**Activity:**
Scan the data that follows and count the lines with the string "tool"; answer with the count alone.

**Source information:**
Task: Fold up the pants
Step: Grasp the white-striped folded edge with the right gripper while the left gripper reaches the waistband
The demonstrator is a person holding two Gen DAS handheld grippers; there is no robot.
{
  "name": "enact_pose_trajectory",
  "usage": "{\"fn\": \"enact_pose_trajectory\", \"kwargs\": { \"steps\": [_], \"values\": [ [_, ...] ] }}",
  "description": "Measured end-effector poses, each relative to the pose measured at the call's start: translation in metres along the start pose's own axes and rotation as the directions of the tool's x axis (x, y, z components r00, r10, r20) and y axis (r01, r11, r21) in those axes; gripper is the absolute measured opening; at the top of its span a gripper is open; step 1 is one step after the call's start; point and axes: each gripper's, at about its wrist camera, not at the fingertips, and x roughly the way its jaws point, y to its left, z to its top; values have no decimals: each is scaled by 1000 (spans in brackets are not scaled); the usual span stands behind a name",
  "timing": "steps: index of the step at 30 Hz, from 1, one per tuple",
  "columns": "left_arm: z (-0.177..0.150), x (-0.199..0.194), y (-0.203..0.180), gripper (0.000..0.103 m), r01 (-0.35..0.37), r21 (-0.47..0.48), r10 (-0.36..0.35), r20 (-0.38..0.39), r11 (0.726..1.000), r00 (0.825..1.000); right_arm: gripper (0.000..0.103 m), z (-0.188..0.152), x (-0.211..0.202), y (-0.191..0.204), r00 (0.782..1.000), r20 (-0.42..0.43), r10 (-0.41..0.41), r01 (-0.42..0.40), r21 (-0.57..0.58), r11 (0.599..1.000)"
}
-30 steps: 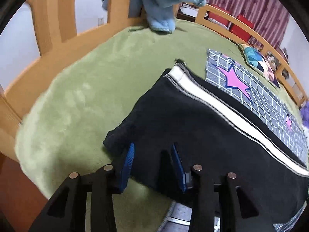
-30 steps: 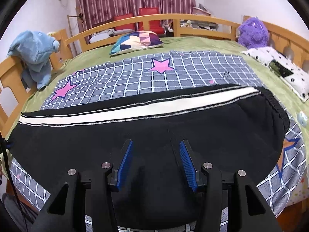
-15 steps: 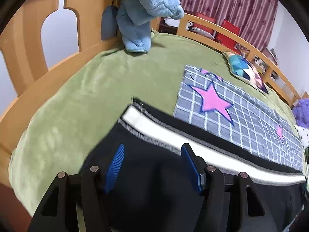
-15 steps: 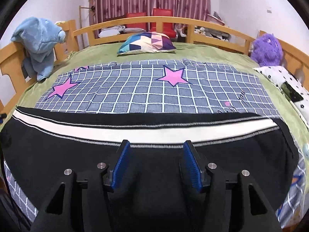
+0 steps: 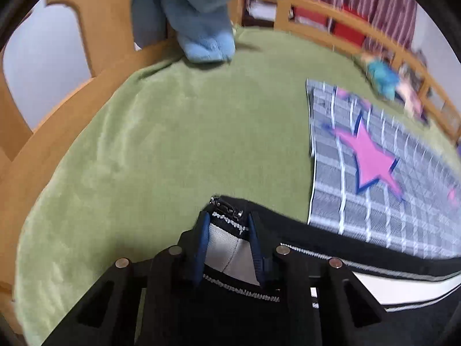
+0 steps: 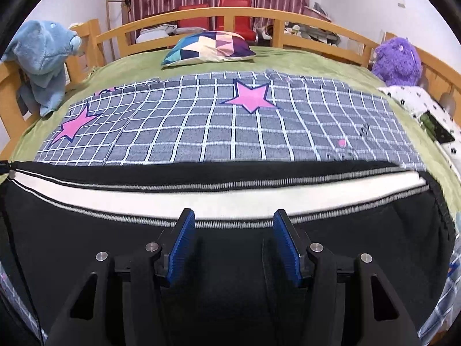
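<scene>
Pants point(image 6: 230, 248) of soft black knit with a cream side stripe edged in zigzag stitching lie flat across a grey checked blanket with pink stars point(image 6: 230, 127) on the green plush bed point(image 5: 173, 132). The left tongs point(image 5: 227, 230) are closing on the stripe's cuff end (blue ribbed pads either side of the cloth), while the right tongs point(image 6: 234, 230) hang half open over the black fabric, gripping nothing. Lettering on the blanket is too small to read, and the left view is blurred.

A blue plush point(image 6: 43, 60) drapes the wooden rail point(image 6: 201, 14); a patterned pillow point(image 6: 209, 47) lies on green bedding point(image 5: 178, 132).

Black pants point(image 6: 230, 259) with a white stripe edged in grey stitching; grey blanket point(image 6: 201, 127), white grid, pink stars; green bedspread point(image 5: 173, 132); blue plush point(image 6: 40, 66) upper left, purple plush point(image 6: 399, 60) upper right.
</scene>
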Motion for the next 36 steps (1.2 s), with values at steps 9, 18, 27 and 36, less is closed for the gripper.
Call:
{"fn": "enact_pose_trajectory", "kwargs": {
  "steps": [9, 18, 27, 36],
  "values": [
    [-20, -8, -15, 58, -132, 38, 133, -30, 991, 991, 56, 43, 44, 12, 998, -20, 54, -56, -150, 987],
    [-47, -62, -28, 63, -70, -38, 71, 11, 997, 997, 63, 54, 103, 16, 963, -173, 205, -248, -277, 928],
    [-56, -93, -56, 63, -78, 50, 75, 73, 996, 995, 0, 48, 79, 24, 974, -84, 212, -228, -372, 900],
    [-63, -104, -73, 63, -76, 126, 66, 82, 989, 994, 51, 49, 89, 17, 946, -147, 291, -323, -321, 890]
  ]
}}
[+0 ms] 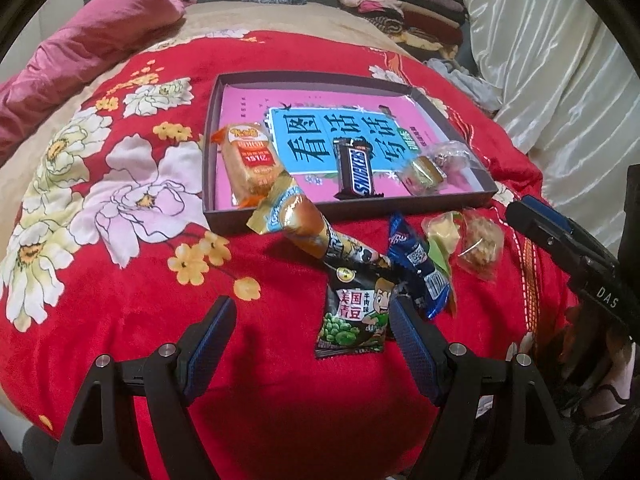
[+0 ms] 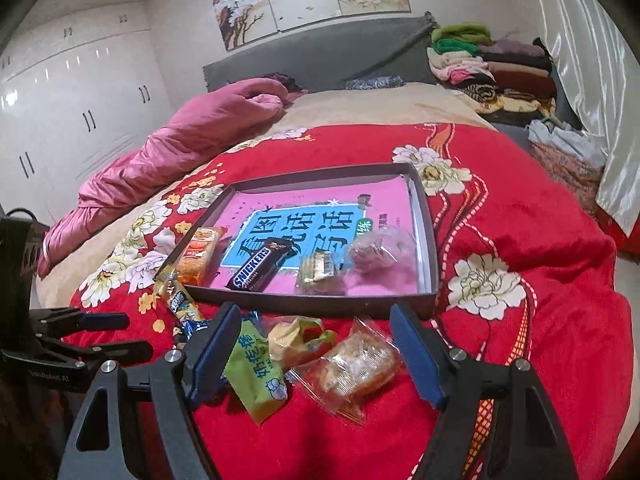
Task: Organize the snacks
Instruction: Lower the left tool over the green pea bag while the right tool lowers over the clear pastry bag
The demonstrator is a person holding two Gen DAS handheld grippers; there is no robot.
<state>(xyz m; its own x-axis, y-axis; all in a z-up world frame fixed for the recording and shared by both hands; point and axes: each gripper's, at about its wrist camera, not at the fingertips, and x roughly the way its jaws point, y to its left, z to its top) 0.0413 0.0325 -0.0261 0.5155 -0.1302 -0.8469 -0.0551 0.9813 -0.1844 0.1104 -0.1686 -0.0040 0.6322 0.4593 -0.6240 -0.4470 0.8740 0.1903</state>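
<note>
A dark shallow tray (image 1: 348,210) lined with a pink book lies on the red flowered blanket. In it are an orange bread packet (image 1: 250,156), a Snickers bar (image 1: 356,170), a gold-wrapped cake (image 1: 424,174) and a clear-wrapped sweet (image 1: 452,156). A long gold packet (image 1: 316,228) leans over the tray's near rim. My left gripper (image 1: 312,312) is open above the blanket, with a green-pea packet (image 1: 352,320) lying by its right finger. My right gripper (image 2: 316,320) is open over a green packet (image 2: 256,380), a yellow-green wrapper (image 2: 300,338) and a clear pastry packet (image 2: 356,364), with the pads apart from them.
A blue packet (image 1: 420,264) lies among the loose snacks. A rumpled pink quilt (image 2: 180,140) runs along the bed's left side. Folded clothes (image 2: 492,72) are stacked at the headboard. A white curtain (image 2: 580,60) hangs on the right and white wardrobes (image 2: 60,100) stand on the left.
</note>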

**Output for this task:**
2